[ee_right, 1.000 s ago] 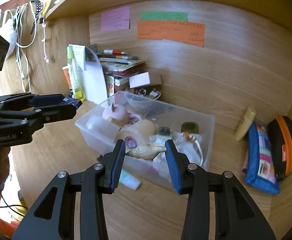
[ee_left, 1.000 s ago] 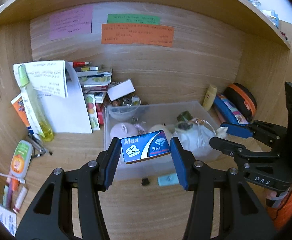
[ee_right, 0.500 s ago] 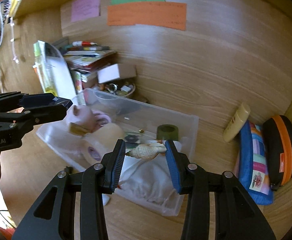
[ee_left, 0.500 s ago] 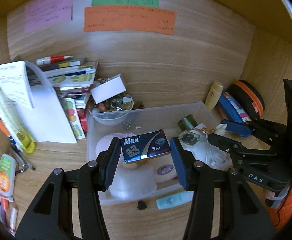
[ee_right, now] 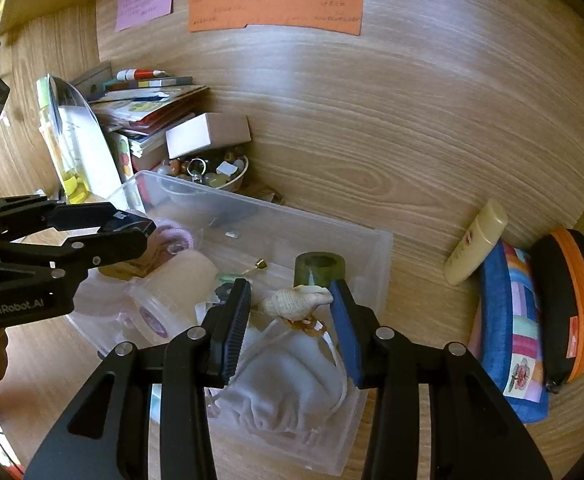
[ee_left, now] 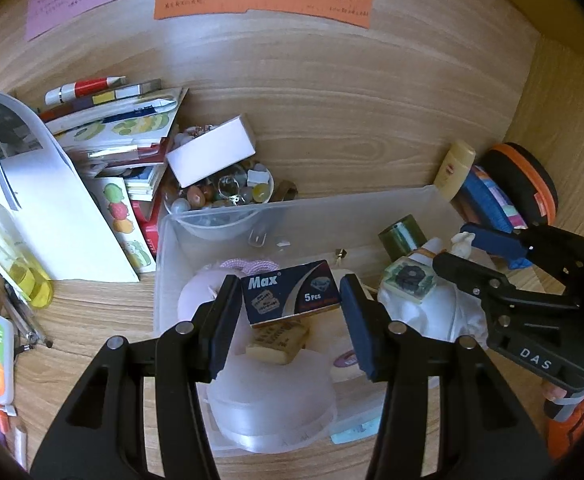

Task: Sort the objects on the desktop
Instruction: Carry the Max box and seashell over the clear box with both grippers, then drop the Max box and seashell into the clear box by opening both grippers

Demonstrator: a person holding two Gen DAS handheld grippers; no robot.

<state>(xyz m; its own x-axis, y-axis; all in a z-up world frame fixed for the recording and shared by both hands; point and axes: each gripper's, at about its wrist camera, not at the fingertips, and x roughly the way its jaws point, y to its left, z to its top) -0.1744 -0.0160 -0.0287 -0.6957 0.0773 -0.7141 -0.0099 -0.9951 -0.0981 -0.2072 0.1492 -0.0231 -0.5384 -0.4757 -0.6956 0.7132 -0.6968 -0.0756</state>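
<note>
Two items hang over our clear bin (ee_left: 164,264), unreleased: left gripper (ee_left: 290,304) pinching the blue Max box (ee_left: 290,292), right gripper (ee_right: 290,304) pinching a seashell (ee_right: 296,302); clutter far left waits.

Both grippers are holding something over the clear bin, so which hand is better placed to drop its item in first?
Probably the right: its seashell hangs over the soft white pouch inside the clear bin. The left gripper holds the Max box over crowded items.
</note>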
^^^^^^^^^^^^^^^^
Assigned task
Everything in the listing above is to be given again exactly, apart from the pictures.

Expected answer
[ee_right, 1.000 s ago] 
[ee_left, 1.000 s ago] 
[ee_right, 0.500 s ago] 
[ee_left, 0.500 s ago] 
[ee_right, now] 
[ee_left, now] 

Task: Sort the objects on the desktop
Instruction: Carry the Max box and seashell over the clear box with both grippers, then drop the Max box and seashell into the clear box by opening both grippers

Demonstrator: a person holding two Gen DAS handheld grippers; no robot.

<state>(xyz m; its own x-axis, y-axis; all in a z-up world frame fixed for the recording and shared by both hands; point and axes: each gripper's, at about its wrist camera, not at the fingertips, and x roughly the way its jaws point, y to its left, z to its top) -0.1744 -0.0160 -0.0287 -0.6957 0.0773 -0.7141 -0.0099 -0.9951 -0.0981 -0.2072 0.1492 -0.0231 -0.5384 -0.4757 -0.6956 0.7132 -0.6968 -0.0756</state>
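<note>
Two items hang over our clear bin (ee_left: 164,264), unreleased: left gripper (ee_left: 290,304) pinching the blue Max box (ee_left: 290,292), right gripper (ee_right: 290,304) pinching a seashell (ee_right: 296,302); clutter far left waits.

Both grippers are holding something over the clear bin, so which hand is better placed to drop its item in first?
Probably the right: its seashell hangs over the soft white pouch inside the clear bin. The left gripper holds the Max box over crowded items.
</note>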

No more output is expected for this exercise.